1Lunsford, Andrea, and Connors, Robert. The St. Martin’s Handbook. New Yor: St. Martin’s Press, New York, 1989. 148.

2Ibid.

3https://www.dictionary.com/browse/so.

Like, Ah!

I serve as a transcriptionist, listening to phone calls between automobile insurance adjusters and people who have been in an accident. It is verbatim transcription, which means that each and every crutch/filler word and sound gets typed. As a Toastmaster, it drives me crazy. I want to reach out to the parties and scream, “Join Toastmasters, and learn how to speak!” While it is the insured who is usually the worst transgressor, the adjuster is oftentimes just as bad. Would you not think that insurance adjusters, who communicate all the time with people on the phone, would have some communications training when they take the job? Would it not be advantageous for the insurance company to have competent communicators manning the phones?

Do you sense the need for more corporate clubs?

Here is an extract from a transcript I recently prepared. I believe the interviewee was a teenage girl, and as you will read, her favorite filler is the word “like.” Brace yourself!

So we were at his house and I was, like, parked along the curb and he pulled into his driveway. And then when he, like, got in his car he pulled out of his driveway and started coming towards me. Um, and he, like, wanted to, like, tell me something, I guess, ‘cause, like, I didn’t realize that then until it was, like, too late, that he was, like, rolling down his window to, like, tell me something. Um, and he, like, was coming, like, closer so then he, like, could, like, talk to me. Um, and that’s, like, like, we were both, like, kind of at, like, an angle, like, when we hit.

Wow! (Your exclamation selection might be different) I count 17 uses of “like” in five sentences.

If we strip out her misuse of the filler sound “um,” used three times as a sentence starter, and the filler word “so,” used once as a sentence starter, we have the following, which I trust you find easier to follow:

We were at his house and I was parked along the curb and he pulled into his driveway. And then when he got in his car he pulled out of his driveway and started coming towards me. And he wanted to tell me something, I guess, ‘cause I didn’t realize that then until it was too late, that he was rolling down his window to tell me something. And he was coming closer so then he could talk to me. And that’s, we were both kind of at an angle when we hit.

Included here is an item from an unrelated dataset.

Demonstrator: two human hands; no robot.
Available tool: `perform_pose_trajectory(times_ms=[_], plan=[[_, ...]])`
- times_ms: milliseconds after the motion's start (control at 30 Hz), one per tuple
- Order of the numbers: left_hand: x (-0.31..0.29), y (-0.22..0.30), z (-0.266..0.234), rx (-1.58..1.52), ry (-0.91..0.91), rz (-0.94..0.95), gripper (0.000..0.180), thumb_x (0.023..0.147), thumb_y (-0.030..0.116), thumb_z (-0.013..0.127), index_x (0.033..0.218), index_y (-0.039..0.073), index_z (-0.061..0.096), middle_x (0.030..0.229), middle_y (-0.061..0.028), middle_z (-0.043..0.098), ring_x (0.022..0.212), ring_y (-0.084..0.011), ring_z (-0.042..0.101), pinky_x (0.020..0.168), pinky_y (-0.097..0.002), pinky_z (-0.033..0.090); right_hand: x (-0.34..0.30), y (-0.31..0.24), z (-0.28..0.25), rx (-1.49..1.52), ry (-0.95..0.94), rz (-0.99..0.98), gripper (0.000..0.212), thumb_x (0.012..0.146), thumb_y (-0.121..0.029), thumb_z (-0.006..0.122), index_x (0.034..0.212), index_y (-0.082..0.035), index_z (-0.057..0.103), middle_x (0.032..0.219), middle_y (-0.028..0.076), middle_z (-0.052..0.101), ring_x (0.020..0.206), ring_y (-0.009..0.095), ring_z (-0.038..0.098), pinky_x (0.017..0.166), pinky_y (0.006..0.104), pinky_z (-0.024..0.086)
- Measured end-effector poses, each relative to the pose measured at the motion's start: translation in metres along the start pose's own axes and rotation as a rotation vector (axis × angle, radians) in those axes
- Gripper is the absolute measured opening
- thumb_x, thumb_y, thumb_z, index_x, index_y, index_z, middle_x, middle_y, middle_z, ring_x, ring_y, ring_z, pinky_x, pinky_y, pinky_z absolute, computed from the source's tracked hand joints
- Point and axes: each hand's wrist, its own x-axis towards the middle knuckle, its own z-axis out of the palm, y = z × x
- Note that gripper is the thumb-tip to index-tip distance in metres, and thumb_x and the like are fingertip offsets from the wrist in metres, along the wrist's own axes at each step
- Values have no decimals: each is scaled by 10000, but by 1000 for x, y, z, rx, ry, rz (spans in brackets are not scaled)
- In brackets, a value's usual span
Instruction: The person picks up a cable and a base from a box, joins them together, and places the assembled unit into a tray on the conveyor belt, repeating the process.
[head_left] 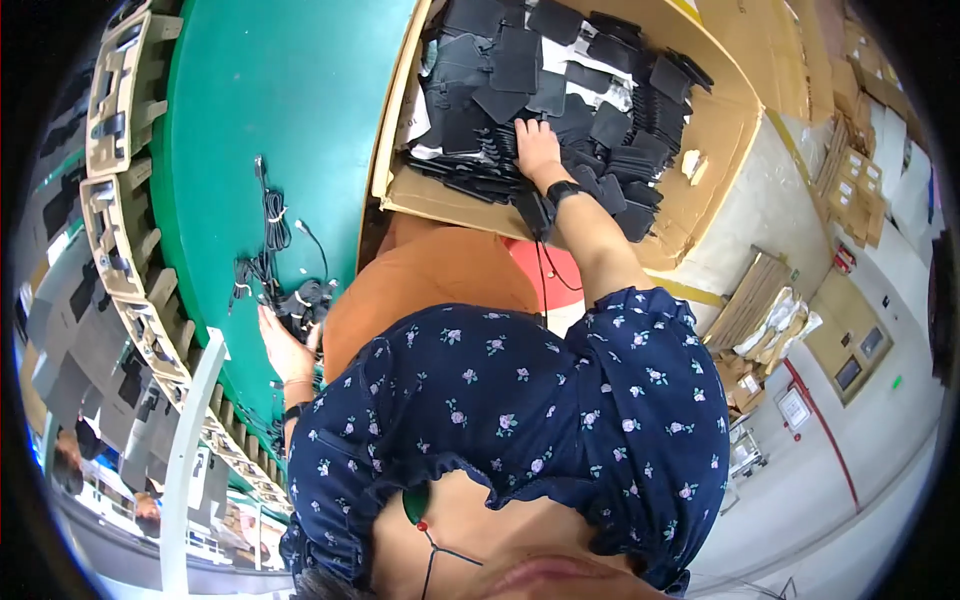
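My right hand [537,148], with a black watch on its wrist, reaches into a large cardboard box [712,130]. Its fingers are spread and lie on stacks of flat black pouches [500,70] that fill the box; nothing is visibly gripped. My left hand [284,348] rests on the green table [270,90] at the left. Its fingers curl around a bundle of black cables [305,303] with small plugs. More black cable [272,225] trails away from it across the table.
Cardboard trays [120,90] with moulded slots line the table's left edge. A white post [190,440] stands at the lower left. An orange seat [430,280] sits between table and box. Flattened cartons and small boxes [850,170] lie on the floor at the right.
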Motion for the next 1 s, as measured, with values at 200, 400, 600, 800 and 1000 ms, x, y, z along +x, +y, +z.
perform_pose_trajectory(times_ms=[200,400,600,800,1000], plan=[[28,-27,18,121,162,-397,852,756,464,593,1307,-60,208,1225,-284,401,1109,-386,432,917,-420,374,3,2,-29,25,-133,-177,597,621,-272,724,1115,-92,442,1031,86,582,990,329,497,805,428,412],[48,-22,23,24,244,-552,826,756,467,596,1292,-55,248,1117,-277,491,1013,-387,501,865,-418,407,-14,22,-73,366,17,101,612,607,-339,722,1108,-89,476,982,178,584,937,346,542,786,416,455],[32,-36,43,-166,445,-517,737,785,431,589,1272,-45,307,1188,-273,446,1073,-392,462,913,-395,383,17,19,-159,1236,262,-137,525,682,-209,735,1075,28,480,1035,131,584,952,205,560,841,309,433],[25,-56,54,-496,521,-676,548,822,299,579,1182,-79,411,1120,-260,504,1033,-369,503,902,-383,390,34,-96,-248,1358,186,-525,535,726,-156,702,1151,19,430,1066,95,559,938,167,543,825,284,433],[24,-47,48,-416,522,-621,480,810,272,589,1149,-41,457,1083,-241,522,986,-381,510,869,-403,401,98,-178,-239,1325,-161,-658,489,763,-213,656,1158,-24,437,987,70,573,866,135,552,698,302,483]])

OK, it ain’t perfect–starting sentences with “and” is not the best choice, and she does have a sentence restart in the last sentence–but it’s a lot better.

Like, what’s the point?

When you take the Ah Counter role at a club meeting I urge you to be prepared (with your Ah Counter’s Log), and to be a diligent listener. Your efforts might just help someone escape from the cursed Loch Like.

See https://www.toastmasters.org/membership/club-meeting-roles/ah-counter for more information

Challenge: Have the word “like” be the word of the day at a club meeting. The Word Master will be listening for proper usage–be aware that it can serve properly as an adjective, noun, adverb, or transitive verb–and the Ah Counter will be listening for improper usage. Let me know if you want me to post here the Word Master slip that can be distributed to attendees at that meeting, describing like’s proper usage. Having read this article, you surely know like’s improper usage.